EXERCISE MATERIAL Start Marker

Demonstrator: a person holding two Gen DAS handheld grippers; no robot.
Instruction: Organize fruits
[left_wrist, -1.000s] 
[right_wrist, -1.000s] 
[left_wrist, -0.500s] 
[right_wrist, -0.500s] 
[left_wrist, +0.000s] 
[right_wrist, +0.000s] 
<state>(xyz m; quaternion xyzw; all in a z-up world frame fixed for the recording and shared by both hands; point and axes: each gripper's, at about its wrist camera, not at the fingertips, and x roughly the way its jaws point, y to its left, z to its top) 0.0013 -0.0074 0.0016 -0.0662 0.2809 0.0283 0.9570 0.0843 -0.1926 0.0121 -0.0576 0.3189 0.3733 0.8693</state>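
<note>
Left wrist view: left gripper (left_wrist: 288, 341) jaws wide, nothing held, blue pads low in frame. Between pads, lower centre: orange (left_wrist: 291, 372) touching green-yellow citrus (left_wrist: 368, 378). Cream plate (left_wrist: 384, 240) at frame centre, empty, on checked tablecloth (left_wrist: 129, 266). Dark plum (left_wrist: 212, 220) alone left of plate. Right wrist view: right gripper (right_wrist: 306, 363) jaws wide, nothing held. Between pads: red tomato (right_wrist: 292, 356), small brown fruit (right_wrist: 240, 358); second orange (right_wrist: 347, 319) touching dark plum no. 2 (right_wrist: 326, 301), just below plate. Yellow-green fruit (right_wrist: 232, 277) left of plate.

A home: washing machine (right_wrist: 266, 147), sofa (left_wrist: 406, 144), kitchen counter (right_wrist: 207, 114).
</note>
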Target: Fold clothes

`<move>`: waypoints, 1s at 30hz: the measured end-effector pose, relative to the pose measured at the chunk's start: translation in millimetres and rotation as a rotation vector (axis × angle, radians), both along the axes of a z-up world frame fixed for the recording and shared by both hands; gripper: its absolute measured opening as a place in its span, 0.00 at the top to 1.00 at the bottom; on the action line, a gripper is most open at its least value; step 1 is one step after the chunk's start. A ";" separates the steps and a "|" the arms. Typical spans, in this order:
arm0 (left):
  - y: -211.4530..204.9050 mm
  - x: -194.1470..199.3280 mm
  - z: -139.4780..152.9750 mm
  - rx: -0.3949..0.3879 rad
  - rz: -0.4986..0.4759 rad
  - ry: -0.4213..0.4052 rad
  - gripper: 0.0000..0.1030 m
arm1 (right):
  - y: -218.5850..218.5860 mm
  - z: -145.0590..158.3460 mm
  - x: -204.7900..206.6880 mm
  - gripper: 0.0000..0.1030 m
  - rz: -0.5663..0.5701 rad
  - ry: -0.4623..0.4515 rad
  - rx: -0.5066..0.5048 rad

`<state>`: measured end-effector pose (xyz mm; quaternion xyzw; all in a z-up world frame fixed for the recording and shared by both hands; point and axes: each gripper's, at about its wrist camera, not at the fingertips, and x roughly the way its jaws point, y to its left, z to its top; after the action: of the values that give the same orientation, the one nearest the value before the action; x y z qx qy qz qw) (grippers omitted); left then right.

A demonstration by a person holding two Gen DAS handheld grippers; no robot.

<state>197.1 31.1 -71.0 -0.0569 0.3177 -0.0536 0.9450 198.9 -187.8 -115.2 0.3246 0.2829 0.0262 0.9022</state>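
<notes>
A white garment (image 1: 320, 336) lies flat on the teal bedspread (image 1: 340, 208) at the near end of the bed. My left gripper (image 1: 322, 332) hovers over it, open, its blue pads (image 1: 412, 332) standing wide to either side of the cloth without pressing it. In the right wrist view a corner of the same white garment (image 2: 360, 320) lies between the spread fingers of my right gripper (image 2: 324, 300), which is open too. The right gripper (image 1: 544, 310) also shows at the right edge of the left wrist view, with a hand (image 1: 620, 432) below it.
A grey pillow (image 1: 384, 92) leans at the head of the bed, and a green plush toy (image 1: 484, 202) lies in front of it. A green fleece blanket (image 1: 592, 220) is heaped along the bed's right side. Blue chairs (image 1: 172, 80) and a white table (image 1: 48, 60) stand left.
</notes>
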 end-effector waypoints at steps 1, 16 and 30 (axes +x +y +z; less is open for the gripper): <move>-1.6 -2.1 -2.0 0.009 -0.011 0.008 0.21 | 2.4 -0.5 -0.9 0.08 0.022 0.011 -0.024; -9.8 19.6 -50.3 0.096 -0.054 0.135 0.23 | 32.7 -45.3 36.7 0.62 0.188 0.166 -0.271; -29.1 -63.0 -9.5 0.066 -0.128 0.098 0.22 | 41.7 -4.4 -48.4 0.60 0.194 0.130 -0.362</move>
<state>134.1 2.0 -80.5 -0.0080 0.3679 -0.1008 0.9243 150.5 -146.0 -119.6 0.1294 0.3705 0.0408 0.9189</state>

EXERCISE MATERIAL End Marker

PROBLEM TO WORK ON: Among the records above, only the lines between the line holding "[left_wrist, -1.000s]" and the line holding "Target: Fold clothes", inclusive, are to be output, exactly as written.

SOLVED PROBLEM:
[left_wrist, -1.000s] 
[right_wrist, -1.000s] 
[left_wrist, -0.500s] 
[right_wrist, -0.500s] 
[left_wrist, +0.000s] 
[right_wrist, +0.000s] 
<state>(xyz m; quaternion xyzw; all in a z-up world frame fixed for the recording and shared by both hands; point and axes: each gripper's, at about its wrist camera, not at the fingertips, and x roughly the way its jaws point, y to its left, z to its top) 0.0013 -0.0074 0.0016 -0.0662 0.2809 0.0283 0.9570 0.0843 -0.1926 0.0121 -0.0576 0.3189 0.3733 0.8693</state>
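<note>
Left wrist view: left gripper (left_wrist: 288, 341) jaws wide, nothing held, blue pads low in frame. Between pads, lower centre: orange (left_wrist: 291, 372) touching green-yellow citrus (left_wrist: 368, 378). Cream plate (left_wrist: 384, 240) at frame centre, empty, on checked tablecloth (left_wrist: 129, 266). Dark plum (left_wrist: 212, 220) alone left of plate. Right wrist view: right gripper (right_wrist: 306, 363) jaws wide, nothing held. Between pads: red tomato (right_wrist: 292, 356), small brown fruit (right_wrist: 240, 358); second orange (right_wrist: 347, 319) touching dark plum no. 2 (right_wrist: 326, 301), just below plate. Yellow-green fruit (right_wrist: 232, 277) left of plate.

A home: washing machine (right_wrist: 266, 147), sofa (left_wrist: 406, 144), kitchen counter (right_wrist: 207, 114).
</note>
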Target: Fold clothes

This output is complete.